[[ Material provided, beginning ]]

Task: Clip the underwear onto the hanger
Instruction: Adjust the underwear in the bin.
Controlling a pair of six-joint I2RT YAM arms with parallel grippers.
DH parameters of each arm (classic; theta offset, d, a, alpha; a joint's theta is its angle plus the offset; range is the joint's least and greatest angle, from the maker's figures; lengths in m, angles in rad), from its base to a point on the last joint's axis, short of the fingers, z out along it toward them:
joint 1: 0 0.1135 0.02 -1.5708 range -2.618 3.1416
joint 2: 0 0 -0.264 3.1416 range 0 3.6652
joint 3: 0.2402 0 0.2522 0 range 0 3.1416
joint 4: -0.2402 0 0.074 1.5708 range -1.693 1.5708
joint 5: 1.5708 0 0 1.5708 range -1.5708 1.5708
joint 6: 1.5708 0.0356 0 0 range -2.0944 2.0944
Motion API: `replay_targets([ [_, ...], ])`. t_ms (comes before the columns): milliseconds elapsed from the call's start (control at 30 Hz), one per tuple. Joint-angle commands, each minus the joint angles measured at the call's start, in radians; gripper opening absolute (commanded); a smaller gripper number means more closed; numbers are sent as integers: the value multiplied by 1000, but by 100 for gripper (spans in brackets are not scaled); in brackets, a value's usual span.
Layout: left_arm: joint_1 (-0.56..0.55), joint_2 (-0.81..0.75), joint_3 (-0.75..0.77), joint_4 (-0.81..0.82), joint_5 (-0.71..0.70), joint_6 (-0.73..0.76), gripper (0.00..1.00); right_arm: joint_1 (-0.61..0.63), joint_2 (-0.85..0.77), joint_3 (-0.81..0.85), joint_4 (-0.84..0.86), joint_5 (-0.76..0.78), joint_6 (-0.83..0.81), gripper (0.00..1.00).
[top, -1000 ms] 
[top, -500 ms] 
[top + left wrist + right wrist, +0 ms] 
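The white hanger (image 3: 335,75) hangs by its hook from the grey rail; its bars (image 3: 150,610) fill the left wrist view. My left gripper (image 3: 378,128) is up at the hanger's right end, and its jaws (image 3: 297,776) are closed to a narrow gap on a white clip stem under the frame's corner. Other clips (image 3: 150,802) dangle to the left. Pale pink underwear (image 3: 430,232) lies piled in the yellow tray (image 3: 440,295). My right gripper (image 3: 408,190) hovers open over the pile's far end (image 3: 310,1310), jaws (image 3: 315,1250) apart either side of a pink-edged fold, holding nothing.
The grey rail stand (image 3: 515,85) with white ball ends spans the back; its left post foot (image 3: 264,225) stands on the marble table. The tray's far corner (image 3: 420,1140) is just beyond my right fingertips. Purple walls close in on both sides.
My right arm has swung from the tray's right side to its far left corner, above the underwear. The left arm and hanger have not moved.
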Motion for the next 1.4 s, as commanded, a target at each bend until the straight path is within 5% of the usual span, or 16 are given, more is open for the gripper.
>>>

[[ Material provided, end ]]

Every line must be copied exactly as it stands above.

■ **Output below**
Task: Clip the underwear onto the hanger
Instruction: Adjust the underwear in the bin.
Controlling a pair of six-joint I2RT YAM arms with parallel grippers.
DH parameters of each arm (classic; theta offset, d, a, alpha; a joint's theta is its angle plus the offset; range is the joint's least and greatest angle, from the maker's figures; lengths in m, angles in rad), from its base to a point on the last joint's axis, short of the fingers, z out along it toward them:
joint 1: 0 0.1135 0.02 -1.5708 range -2.618 3.1416
joint 2: 0 0 -0.264 3.1416 range 0 3.6652
joint 3: 0.2402 0 0.2522 0 range 0 3.1416
joint 4: -0.2402 0 0.074 1.5708 range -1.693 1.5708
joint 5: 1.5708 0 0 1.5708 range -1.5708 1.5708
joint 6: 1.5708 0.0356 0 0 range -2.0944 2.0944
Motion API: `replay_targets([ [_, ...], ])`. t_ms (comes before the columns): milliseconds elapsed from the call's start (control at 30 Hz), one per tuple. Joint-angle commands, each minus the joint angles measured at the call's start, in radians; gripper opening absolute (commanded); a smaller gripper number means more closed; numbers are sent as integers: the value multiplied by 1000, but by 100 for gripper (spans in brackets are not scaled); in brackets, a value's usual span.
Layout: left_arm: joint_1 (-0.56..0.55), joint_2 (-0.81..0.75), joint_3 (-0.75..0.77), joint_4 (-0.81..0.82), joint_5 (-0.71..0.70), joint_6 (-0.73..0.76), gripper (0.00..1.00); right_arm: joint_1 (-0.61..0.63), joint_2 (-0.85..0.77), joint_3 (-0.81..0.85), joint_4 (-0.84..0.86), joint_5 (-0.76..0.78), joint_6 (-0.83..0.81), gripper (0.00..1.00).
[top, -1000 ms] 
[top, -500 ms] 
[top + left wrist + right wrist, +0 ms] 
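The white hanger (image 3: 335,75) hangs by its hook from the grey rail; its bars (image 3: 150,610) fill the left wrist view. My left gripper (image 3: 378,128) is up at the hanger's right end, and its jaws (image 3: 297,776) are closed to a narrow gap on a white clip stem under the frame's corner. Other clips (image 3: 150,802) dangle to the left. Pale pink underwear (image 3: 430,232) lies piled in the yellow tray (image 3: 440,295). My right gripper (image 3: 408,190) hovers open over the pile's far end (image 3: 310,1310), jaws (image 3: 315,1250) apart either side of a pink-edged fold, holding nothing.
The grey rail stand (image 3: 515,85) with white ball ends spans the back; its left post foot (image 3: 264,225) stands on the marble table. The tray's far corner (image 3: 420,1140) is just beyond my right fingertips. Purple walls close in on both sides.
My right arm has swung from the tray's right side to its far left corner, above the underwear. The left arm and hanger have not moved.
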Motion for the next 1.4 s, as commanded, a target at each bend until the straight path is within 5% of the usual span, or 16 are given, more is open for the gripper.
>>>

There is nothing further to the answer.